• _Work request_: Without the images, write out the whole listing exactly.

• _Provided material_:
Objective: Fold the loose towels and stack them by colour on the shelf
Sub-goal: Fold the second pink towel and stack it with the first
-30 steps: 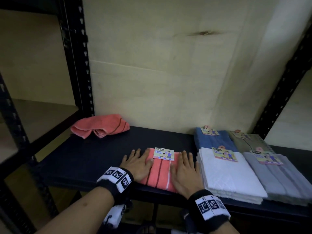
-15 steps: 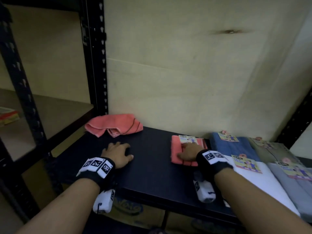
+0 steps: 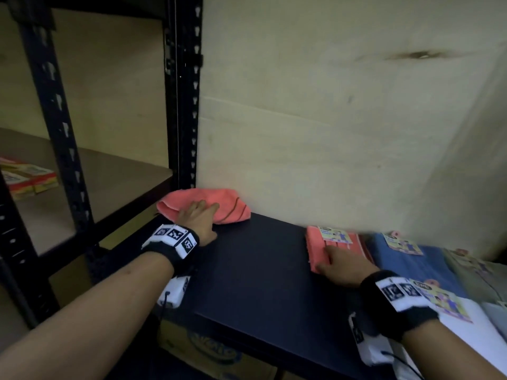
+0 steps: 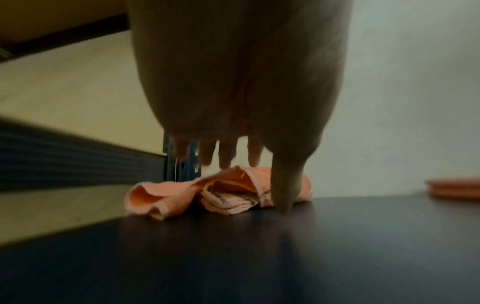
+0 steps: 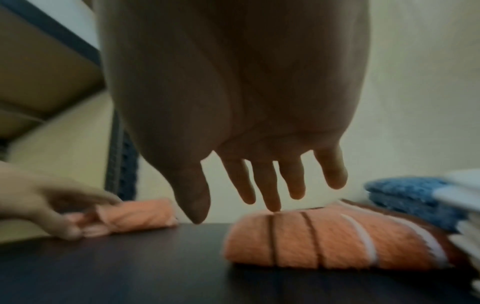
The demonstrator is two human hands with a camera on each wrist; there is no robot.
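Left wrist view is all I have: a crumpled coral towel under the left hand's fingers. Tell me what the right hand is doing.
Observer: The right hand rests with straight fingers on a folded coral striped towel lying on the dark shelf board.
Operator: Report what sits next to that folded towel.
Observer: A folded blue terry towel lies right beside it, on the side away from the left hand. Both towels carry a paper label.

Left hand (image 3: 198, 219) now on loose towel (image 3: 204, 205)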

• _Solution_:
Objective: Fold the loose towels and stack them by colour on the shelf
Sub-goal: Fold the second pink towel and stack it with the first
-30 steps: 
-15 steps: 
+0 steps: 
+0 steps: 
+0 steps: 
The demonstrator is two human hands with a camera on each wrist; there is no robot.
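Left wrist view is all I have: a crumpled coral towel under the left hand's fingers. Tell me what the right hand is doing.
Observer: The right hand rests with straight fingers on a folded coral striped towel lying on the dark shelf board.
Operator: Report what sits next to that folded towel.
Observer: A folded blue terry towel lies right beside it, on the side away from the left hand. Both towels carry a paper label.

Left hand (image 3: 198, 219) now on loose towel (image 3: 204, 205)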

No further output is expected here.